Novices completely lack established cognitive schemas in long-term memory. When they are introduced to a new, complex topic, they require highly guided, blocked practice to isolate variables and prevent cognitive overload [cite: 31, 32, 33]. If a novice is forced to interleave before they have a basic, fundamental grasp of the individual components, they will fail to recognize the underlying structures and become quickly overwhelmed and frustrated [cite: 31, 32, 33]. In a 2025 experiment, university students provided with pre-training (a glossary and concept maps) before engaging in complex problem-solving exhibited significantly lower intrinsic cognitive load, allowing them to benefit from advanced strategies [cite: 33].

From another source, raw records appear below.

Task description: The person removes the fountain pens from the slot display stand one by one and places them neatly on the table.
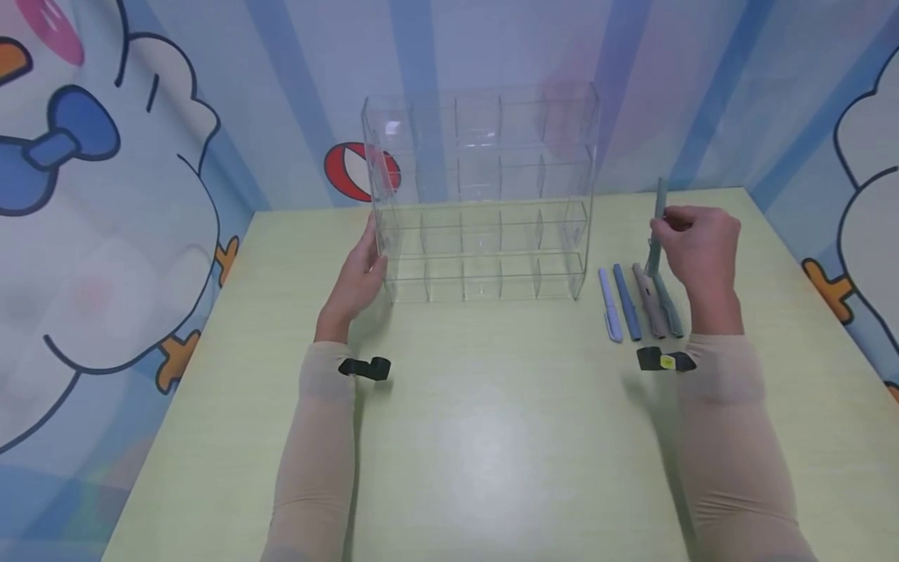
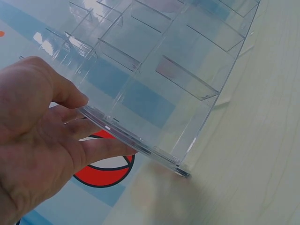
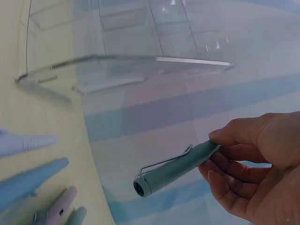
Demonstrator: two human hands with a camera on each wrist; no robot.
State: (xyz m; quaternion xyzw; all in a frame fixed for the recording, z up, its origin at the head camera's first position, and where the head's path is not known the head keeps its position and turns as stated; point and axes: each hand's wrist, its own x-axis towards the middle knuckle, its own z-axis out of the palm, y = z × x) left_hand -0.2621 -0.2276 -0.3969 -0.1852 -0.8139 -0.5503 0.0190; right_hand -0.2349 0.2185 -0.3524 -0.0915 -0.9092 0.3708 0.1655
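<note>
A transparent acrylic organizer with rows of compartments stands at the back of the table. My left hand grips its left side panel; in the left wrist view the thumb lies on one face of the edge and the fingers behind. To the organizer's right, my right hand pinches a grey-green pen by one end, above the table. The pen's metal clip and dark-tipped end point away from the fingers. Below that hand lie a lavender pen, a blue pen, a mauve pen and another green pen.
The pale wooden table extends toward me. Behind it rises a striped blue backdrop with cartoon figures and a red-and-white ball. A black wrist camera mount sits on the left sleeve, another mount on the right.
</note>
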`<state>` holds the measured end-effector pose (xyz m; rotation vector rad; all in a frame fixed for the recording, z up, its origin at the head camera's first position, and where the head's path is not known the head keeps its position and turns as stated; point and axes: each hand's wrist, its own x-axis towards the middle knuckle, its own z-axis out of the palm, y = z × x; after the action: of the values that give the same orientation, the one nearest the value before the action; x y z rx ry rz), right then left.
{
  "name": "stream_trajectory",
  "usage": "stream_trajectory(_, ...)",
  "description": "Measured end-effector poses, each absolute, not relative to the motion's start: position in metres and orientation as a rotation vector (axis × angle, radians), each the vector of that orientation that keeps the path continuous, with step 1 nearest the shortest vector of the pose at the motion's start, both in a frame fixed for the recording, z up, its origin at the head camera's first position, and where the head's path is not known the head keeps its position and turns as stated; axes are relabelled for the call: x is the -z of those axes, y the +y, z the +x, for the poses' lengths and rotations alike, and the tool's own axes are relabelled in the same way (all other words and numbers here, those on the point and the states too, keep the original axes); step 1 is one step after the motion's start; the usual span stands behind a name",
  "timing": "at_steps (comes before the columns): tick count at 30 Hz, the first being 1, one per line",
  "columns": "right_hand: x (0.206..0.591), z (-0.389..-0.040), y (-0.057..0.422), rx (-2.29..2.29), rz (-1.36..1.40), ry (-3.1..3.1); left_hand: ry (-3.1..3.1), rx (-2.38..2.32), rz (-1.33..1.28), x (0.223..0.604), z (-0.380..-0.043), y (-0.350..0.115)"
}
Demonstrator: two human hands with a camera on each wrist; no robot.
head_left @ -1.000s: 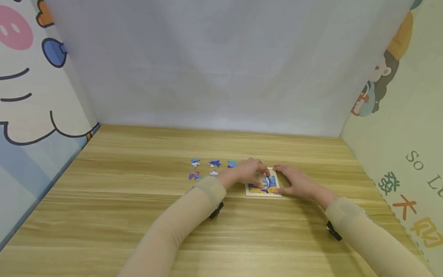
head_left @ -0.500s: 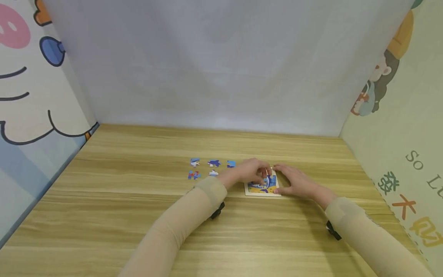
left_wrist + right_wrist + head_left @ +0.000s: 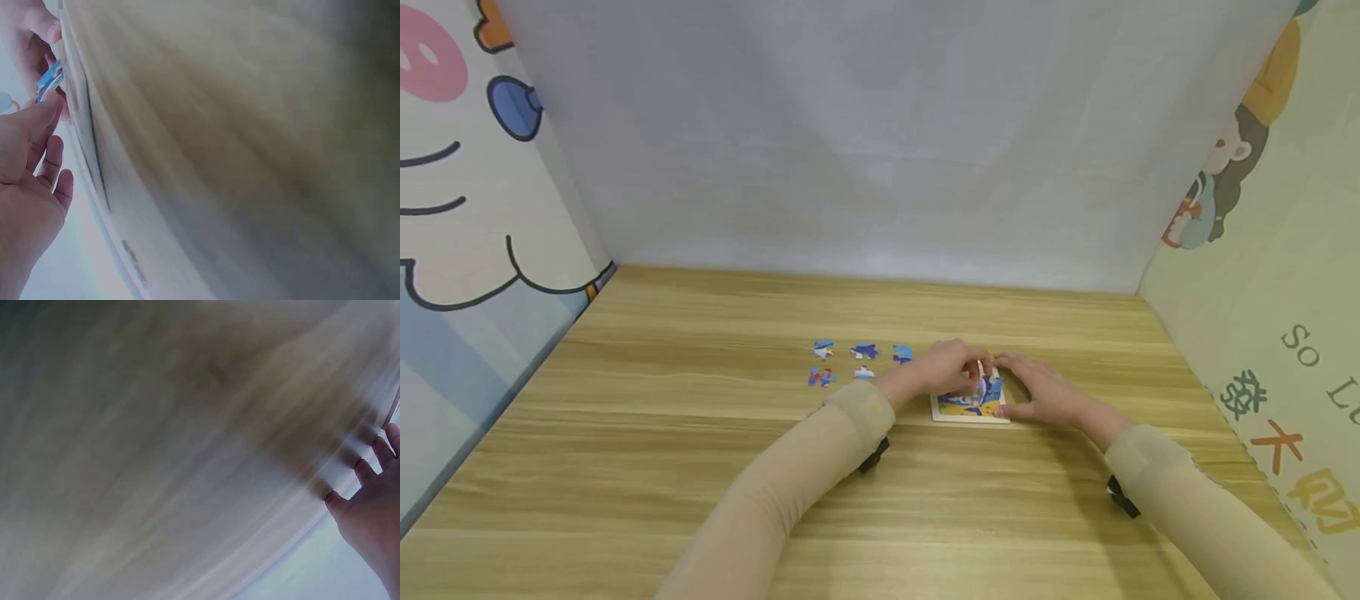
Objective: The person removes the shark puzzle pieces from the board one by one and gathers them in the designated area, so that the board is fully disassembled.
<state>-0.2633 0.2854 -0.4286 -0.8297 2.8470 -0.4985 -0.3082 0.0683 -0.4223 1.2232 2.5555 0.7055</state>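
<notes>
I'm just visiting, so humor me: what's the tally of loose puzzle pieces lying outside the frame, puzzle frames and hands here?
Loose puzzle pieces: 5 visible; the left arm may hide more
Puzzle frame: 1
Hands: 2 (left hand, right hand)
Total: 8 visible

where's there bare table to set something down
Bare wood-grain tabletop lies left of the loose multicoloured jigsaw pieces, behind them up to the pale grey cloth backdrop, and between the beige sleeves. It's crowded at the white-rimmed square puzzle tray, with left hand above, right hand at its edge.
</notes>
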Motion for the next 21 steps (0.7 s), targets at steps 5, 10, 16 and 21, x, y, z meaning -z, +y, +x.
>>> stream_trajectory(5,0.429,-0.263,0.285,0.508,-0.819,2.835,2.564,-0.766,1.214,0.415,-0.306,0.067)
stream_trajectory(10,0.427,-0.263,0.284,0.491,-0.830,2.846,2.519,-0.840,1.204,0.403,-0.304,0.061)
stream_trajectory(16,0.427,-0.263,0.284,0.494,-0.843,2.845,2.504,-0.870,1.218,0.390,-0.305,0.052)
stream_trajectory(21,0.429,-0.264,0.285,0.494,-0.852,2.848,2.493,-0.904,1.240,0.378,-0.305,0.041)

Conversely, experts possess highly organized, automated schemas. They do not need to process individual elements; they process large, interconnected chunks of information instantaneously [cite: 32, 34]. If an expert is forced to undergo blocked practice or highly guided, repetitive instruction, processing the redundant, simplistic information actually induces an extraneous cognitive load that actively distracts them and degrades performance [cite: 32, 34, 45]. Therefore, optimal instructional design mandates an adaptive fading approach: beginners must start with blocked practice to build foundational knowledge, and as expertise increases, the sequence must aggressively transition to interleaved practice to challenge the expert to discriminate between highly nuanced, edge-case scenarios [cite: 31, 32, 34, 45].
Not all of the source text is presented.